Magpies also grieve the loss of other magpies; see also. I recently received this story via email in response to the essays about my observations of magpie grief. "I have a farm in Bolton, UK and we were overrun with Magpies. The reaction from the magpies [to the corpse of another magpie] in the vicinity was akin to a scene from the film 'The Birds', as they surrounded the lifeless bird and tried to reawaken it with their beaks. When they reached the conclusion that it was indeed dead, there was an outpouring of loud cackling noises which reached quite a crescendo (there were around 20 of them); this was echoed by a similar sympathetic chorus from a nearby wood and within a minute, from all surrounding areas giving the impression that hundreds of magpies were being told of the death and simultaneously expressing their grief. It was quite unnerving and I remained within the safe confines of a barn until all was over."

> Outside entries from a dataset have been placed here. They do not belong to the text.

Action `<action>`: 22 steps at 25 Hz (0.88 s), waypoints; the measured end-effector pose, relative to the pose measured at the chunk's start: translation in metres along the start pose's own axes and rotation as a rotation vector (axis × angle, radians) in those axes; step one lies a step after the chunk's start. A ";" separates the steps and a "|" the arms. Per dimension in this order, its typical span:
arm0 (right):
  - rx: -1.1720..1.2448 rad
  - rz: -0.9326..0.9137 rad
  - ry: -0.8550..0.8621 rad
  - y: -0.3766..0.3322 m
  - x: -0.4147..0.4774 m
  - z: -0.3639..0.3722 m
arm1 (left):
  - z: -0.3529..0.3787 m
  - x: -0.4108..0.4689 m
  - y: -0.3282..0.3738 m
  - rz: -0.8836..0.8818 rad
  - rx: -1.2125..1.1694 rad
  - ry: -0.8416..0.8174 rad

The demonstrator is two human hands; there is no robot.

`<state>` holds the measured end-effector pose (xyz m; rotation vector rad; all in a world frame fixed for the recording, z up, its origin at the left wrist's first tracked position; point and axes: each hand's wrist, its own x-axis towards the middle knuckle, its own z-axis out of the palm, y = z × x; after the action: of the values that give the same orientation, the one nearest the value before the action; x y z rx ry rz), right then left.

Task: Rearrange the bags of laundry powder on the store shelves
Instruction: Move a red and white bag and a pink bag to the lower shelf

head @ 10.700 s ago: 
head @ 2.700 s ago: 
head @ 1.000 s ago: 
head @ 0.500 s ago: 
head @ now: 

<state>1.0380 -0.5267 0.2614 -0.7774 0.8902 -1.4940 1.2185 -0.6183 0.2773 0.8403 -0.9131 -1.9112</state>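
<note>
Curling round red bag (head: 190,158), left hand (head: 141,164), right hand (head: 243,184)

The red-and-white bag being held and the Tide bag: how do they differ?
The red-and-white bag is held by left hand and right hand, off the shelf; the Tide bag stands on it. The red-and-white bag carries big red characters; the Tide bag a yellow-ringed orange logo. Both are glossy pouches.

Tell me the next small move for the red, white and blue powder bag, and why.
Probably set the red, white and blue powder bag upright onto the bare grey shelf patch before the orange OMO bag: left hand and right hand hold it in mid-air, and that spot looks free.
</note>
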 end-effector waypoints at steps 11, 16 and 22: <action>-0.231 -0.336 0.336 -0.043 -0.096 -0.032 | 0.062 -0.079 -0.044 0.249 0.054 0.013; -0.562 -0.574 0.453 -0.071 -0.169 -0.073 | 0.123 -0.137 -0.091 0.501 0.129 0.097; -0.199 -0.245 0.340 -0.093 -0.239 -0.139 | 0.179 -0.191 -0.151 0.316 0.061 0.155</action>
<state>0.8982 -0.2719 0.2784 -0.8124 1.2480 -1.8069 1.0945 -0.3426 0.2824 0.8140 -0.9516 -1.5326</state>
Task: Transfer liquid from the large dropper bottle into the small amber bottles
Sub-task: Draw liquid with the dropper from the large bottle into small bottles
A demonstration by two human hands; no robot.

Why do animals grieve and why do we see grief in different species of animals? It's been suggested that grief reactions may allow for the reshuffling of status relationships or the filling the reproductive vacancy left by the deceased, or for fostering continuity of the group. Some theorize that perhaps mourning strengthens social bonds among the survivors who band together to pay their last respects. This may enhance group cohesion at a time when it's likely to be weakened.
Grief itself is something of a mystery, for there doesn't seem to be any obvious adaptive value to it in an evolutionary sense. It does not appear to increase an individual's reproductive success. Whatever its value is, grief is the price of commitment, that wellspring of both happiness and sorrow.